The pushf and popf instructions allow you to push/pop the processor status
register (the flags). Note that these two instructions provide a mechanism
to modify the 80x86's trace flag. See the description of this process earlier
in this chapter. Of course, you can set and clear the other flags in this
fashion as well. However, most of the other flags you'll want to modify
(specifically, the condition codes) provide specific instructions or other
simple sequences for this purpose.
Enter and leave push/pop the bp register and allocate storage for local
variables on the stack. You will see more on these instructions in a later
chapter. This chapter does not consider them since they are not particularly
useful outside the context of procedure entry and exit.
"So what do these instructions do?" you're probably asking by
now. The push instructions move data onto the 80x86 hardware stack and the
pop instructions move data from the stack to memory or to a register. The
following is an algorithmic description of each instruction:
push instructions (16 bits):
SP := SP - 2
[SS:SP] := 16 bit operand (store result at location SS:SP.)

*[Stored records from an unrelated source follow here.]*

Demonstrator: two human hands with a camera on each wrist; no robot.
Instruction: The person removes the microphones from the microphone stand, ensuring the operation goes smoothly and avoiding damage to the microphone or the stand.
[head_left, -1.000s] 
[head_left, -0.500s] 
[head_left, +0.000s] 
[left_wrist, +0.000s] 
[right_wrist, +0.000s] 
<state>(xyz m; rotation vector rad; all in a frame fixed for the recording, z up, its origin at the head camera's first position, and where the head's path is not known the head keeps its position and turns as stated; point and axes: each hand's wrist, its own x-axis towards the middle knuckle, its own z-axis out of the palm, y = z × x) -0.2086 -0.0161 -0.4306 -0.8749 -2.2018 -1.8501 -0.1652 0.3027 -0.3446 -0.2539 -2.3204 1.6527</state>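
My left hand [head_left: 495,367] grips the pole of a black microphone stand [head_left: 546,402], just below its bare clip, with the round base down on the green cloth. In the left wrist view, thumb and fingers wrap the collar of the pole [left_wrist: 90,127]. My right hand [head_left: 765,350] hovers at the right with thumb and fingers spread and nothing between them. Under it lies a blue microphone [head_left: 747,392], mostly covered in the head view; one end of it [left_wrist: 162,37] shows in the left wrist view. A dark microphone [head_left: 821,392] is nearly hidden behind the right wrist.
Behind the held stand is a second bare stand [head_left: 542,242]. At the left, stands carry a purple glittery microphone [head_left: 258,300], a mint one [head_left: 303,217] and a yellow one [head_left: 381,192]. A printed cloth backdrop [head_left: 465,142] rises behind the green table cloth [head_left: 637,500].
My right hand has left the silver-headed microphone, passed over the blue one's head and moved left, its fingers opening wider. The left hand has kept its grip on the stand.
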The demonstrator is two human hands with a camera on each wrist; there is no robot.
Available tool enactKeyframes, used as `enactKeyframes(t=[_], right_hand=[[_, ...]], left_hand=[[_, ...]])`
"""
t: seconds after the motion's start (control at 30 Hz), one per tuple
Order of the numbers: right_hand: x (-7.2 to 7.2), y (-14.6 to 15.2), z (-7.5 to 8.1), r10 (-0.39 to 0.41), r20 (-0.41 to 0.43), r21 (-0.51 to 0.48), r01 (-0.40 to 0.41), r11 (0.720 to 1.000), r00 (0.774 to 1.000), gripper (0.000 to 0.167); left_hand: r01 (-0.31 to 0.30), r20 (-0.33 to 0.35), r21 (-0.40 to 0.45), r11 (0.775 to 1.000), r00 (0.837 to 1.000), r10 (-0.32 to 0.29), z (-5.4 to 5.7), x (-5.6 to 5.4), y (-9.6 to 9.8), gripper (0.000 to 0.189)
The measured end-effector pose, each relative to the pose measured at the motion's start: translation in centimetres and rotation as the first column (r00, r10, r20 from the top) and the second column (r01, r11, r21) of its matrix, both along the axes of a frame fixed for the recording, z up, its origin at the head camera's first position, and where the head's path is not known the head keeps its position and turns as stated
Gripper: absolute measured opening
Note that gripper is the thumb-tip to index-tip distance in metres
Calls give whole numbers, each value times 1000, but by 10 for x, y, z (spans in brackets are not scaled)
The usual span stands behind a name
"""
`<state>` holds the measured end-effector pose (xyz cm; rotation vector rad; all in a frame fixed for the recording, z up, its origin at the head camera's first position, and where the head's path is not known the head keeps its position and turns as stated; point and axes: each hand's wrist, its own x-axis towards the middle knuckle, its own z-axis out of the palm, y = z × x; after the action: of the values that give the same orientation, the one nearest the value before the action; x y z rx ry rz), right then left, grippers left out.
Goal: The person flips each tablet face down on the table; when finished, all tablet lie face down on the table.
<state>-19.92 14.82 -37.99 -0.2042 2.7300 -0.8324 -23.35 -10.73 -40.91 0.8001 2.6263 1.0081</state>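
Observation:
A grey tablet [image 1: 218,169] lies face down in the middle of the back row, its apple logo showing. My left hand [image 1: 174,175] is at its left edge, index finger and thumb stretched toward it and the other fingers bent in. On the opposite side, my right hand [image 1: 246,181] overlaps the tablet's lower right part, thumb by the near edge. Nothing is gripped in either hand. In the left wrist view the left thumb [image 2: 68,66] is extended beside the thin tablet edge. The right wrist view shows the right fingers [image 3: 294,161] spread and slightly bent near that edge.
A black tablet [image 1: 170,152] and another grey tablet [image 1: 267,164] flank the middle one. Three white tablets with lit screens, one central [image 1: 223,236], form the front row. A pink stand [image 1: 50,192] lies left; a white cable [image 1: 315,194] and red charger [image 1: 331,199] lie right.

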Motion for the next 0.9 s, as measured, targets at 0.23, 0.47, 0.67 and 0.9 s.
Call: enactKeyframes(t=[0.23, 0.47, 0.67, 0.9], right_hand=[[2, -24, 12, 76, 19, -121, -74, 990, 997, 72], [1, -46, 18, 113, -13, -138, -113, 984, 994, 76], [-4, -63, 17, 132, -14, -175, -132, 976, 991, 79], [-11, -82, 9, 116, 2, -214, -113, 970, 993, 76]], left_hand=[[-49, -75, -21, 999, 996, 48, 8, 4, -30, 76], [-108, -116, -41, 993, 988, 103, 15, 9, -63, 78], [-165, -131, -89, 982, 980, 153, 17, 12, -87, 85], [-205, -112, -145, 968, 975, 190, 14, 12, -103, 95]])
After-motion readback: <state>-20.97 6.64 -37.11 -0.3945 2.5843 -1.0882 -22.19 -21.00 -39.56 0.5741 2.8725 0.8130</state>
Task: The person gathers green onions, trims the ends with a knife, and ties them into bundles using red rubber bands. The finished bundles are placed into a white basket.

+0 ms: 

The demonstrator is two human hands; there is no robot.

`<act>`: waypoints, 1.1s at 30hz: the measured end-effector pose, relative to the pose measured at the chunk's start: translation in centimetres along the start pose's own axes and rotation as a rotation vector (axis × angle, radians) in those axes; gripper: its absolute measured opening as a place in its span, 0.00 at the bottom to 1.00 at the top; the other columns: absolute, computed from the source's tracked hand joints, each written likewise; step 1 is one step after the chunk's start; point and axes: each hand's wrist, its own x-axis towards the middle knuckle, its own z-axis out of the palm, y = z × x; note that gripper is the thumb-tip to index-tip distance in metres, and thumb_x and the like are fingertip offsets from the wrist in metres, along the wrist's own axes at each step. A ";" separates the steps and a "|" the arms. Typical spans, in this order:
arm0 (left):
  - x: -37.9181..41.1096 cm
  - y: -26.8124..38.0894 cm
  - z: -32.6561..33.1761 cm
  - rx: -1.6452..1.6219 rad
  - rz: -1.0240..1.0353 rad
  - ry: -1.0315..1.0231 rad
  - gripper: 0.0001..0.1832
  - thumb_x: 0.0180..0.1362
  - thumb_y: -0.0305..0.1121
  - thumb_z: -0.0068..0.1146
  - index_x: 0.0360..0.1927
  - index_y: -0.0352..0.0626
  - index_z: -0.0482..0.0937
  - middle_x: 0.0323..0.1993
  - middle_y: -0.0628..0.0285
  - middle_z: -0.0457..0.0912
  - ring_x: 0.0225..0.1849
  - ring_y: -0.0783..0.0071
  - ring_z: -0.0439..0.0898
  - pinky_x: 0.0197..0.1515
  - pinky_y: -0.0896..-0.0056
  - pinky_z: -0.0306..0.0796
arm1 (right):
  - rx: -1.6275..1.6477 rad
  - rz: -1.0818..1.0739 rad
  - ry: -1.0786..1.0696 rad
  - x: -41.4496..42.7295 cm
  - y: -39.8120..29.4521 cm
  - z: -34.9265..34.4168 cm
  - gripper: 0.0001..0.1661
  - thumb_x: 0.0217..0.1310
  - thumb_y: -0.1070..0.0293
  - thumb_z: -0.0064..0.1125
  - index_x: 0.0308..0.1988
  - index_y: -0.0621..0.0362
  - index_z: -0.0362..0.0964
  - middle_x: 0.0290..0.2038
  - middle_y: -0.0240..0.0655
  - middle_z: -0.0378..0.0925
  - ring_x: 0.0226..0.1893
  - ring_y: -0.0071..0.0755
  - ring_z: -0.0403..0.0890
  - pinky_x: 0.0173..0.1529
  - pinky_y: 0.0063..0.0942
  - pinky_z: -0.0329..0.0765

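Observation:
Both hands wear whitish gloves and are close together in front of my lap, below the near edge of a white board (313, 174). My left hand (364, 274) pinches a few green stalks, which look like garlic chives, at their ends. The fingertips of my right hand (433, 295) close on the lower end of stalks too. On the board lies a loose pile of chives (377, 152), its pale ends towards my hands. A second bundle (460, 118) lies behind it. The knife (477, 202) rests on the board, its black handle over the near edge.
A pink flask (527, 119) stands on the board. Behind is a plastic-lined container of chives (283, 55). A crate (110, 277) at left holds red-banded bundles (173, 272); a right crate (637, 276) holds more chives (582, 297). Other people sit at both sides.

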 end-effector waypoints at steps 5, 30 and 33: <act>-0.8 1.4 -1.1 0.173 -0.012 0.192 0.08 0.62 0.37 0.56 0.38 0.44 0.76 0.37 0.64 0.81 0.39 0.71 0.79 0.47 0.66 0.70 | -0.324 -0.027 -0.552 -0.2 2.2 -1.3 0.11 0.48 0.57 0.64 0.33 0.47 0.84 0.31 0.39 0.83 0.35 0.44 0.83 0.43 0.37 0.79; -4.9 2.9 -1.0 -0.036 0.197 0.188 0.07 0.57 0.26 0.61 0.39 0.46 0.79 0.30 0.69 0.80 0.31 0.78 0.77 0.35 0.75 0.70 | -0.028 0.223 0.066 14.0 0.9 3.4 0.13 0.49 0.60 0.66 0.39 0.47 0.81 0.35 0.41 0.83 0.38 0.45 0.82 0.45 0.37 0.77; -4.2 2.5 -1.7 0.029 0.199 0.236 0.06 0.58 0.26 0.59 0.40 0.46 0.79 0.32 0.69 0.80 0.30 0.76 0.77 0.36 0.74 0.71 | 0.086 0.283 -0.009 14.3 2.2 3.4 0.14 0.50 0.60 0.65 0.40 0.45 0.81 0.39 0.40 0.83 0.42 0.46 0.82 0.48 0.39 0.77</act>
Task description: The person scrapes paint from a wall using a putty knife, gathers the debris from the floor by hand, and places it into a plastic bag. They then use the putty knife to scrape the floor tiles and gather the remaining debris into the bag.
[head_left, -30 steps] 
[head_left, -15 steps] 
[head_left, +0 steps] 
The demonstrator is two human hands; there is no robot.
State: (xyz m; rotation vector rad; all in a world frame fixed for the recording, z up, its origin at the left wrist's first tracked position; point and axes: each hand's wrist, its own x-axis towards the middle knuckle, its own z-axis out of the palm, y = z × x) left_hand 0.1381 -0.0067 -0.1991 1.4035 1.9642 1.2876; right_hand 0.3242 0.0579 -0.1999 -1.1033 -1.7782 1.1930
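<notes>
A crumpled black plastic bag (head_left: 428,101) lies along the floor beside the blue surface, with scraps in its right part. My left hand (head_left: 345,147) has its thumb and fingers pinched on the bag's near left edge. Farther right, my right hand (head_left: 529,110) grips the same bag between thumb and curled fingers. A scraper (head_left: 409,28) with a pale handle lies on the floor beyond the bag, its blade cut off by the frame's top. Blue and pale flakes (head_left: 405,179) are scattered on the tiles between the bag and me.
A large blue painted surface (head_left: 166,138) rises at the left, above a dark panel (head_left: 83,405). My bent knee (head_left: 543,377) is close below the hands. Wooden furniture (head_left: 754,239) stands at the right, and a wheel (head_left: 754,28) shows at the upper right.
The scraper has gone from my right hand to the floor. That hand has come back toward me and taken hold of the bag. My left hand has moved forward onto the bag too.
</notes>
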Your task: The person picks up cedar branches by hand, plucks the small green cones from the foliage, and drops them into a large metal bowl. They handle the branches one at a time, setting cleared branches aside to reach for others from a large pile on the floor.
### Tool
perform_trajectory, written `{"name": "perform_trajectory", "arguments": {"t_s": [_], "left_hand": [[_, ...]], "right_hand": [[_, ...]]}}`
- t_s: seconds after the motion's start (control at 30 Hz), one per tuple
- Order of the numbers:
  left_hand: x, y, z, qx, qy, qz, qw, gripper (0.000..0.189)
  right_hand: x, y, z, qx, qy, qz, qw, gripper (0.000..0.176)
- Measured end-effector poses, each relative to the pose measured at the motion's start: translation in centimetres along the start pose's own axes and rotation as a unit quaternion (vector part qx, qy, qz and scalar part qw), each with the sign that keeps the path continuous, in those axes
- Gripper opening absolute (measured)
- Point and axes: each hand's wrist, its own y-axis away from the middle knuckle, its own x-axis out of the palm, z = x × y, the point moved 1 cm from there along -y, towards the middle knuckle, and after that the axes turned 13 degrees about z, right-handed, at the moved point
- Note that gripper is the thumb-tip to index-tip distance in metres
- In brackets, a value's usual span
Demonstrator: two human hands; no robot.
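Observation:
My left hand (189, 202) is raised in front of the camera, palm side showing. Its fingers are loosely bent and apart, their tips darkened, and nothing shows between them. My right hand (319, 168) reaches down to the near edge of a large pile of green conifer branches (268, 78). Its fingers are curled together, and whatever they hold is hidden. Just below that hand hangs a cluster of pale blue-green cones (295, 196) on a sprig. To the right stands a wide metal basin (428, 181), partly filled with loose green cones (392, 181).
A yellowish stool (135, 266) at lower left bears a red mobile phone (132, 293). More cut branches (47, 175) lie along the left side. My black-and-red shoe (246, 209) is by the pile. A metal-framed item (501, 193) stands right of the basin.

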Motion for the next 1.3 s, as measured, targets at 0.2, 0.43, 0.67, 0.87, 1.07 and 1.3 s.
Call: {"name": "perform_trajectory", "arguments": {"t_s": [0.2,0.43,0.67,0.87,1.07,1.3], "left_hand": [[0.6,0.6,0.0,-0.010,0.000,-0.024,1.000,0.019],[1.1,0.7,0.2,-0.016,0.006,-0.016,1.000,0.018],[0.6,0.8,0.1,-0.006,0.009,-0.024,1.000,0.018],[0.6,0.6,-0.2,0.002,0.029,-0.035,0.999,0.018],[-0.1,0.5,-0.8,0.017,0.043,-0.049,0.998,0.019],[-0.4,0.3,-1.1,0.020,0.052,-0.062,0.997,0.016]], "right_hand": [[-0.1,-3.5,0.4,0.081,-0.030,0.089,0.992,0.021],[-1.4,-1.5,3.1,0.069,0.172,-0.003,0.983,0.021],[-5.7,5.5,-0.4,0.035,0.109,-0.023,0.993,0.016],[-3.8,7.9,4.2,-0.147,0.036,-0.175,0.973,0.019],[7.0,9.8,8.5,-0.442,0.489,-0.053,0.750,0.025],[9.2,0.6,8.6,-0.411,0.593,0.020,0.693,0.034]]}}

pop instructions (16 bits):
16-bit operand := [SS:SP]
SP := SP + 2
push instructions (32 bits):
SP := SP - 4
[SS:SP] := 32 bit operand
pop instructions (32 bits):
32 bit operand := [SS:SP]
SP := SP + 4
You can treat the pusha/pushad and popa/popad instructions as equivalent
to the corresponding sequence of 16 or 32 bit push/pop operations (e.g.,
push ax, push cx, push dx, push bx, etc.).
Notice three things about the 80x86 hardware stack. First, it is always
in the stack segment (wherever ss points). Second, the stack grows down
in memory. That is, as you push values onto the stack the CPU stores them
into successively lower memory locations. Finally, the 80x86 hardware stack
pointer (ss:sp) always contains the address of the value on the top of the
stack (the last value pushed on the stack).
You can use the 80x86 hardware stack for temporarily saving registers and
variables, passing parameters to a procedure, allocating storage for local
variables, and other uses. The push and pop instructions are extremely valuable
for manipulating these items on the stack. You'll get a chance to see how
to use them later in this text.
Most of the push and pop instructions do not affect any of the flags in
the 80x86 processor status register. The popf/popfd instructions, by their
very nature, can modify all the flag bits in the 80x86 processor status
register (flags register). Pushf and pushfd push the flags onto the stack,
but they do not change any flags while doing so.
All pushes and pops are 16 or 32 bit operations. There is no (easy) way
to push a single eight bit value onto the stack. To push an eight bit value
you would need to load it into the H.O. byte of a 16 bit register, push
that register, and then add one to the stack pointer. On all processors
except the 8088, this would slow future stack access since sp now contains
an odd address, misaligning any further pushes and pops. Therefore, most
programs push or pop 16 bits, even when dealing with eight bit values.
Although it is relatively safe to push an eight bit memory variable, be
careful when popping the stack to an eight bit memory location. Pushing
an eight bit variable with push word ptr ByteVar pushes two bytes, the byte
in the variable ByteVar and the byte immediately following it. Your code
can simply ignore the extra byte this instruction pushes onto the stack.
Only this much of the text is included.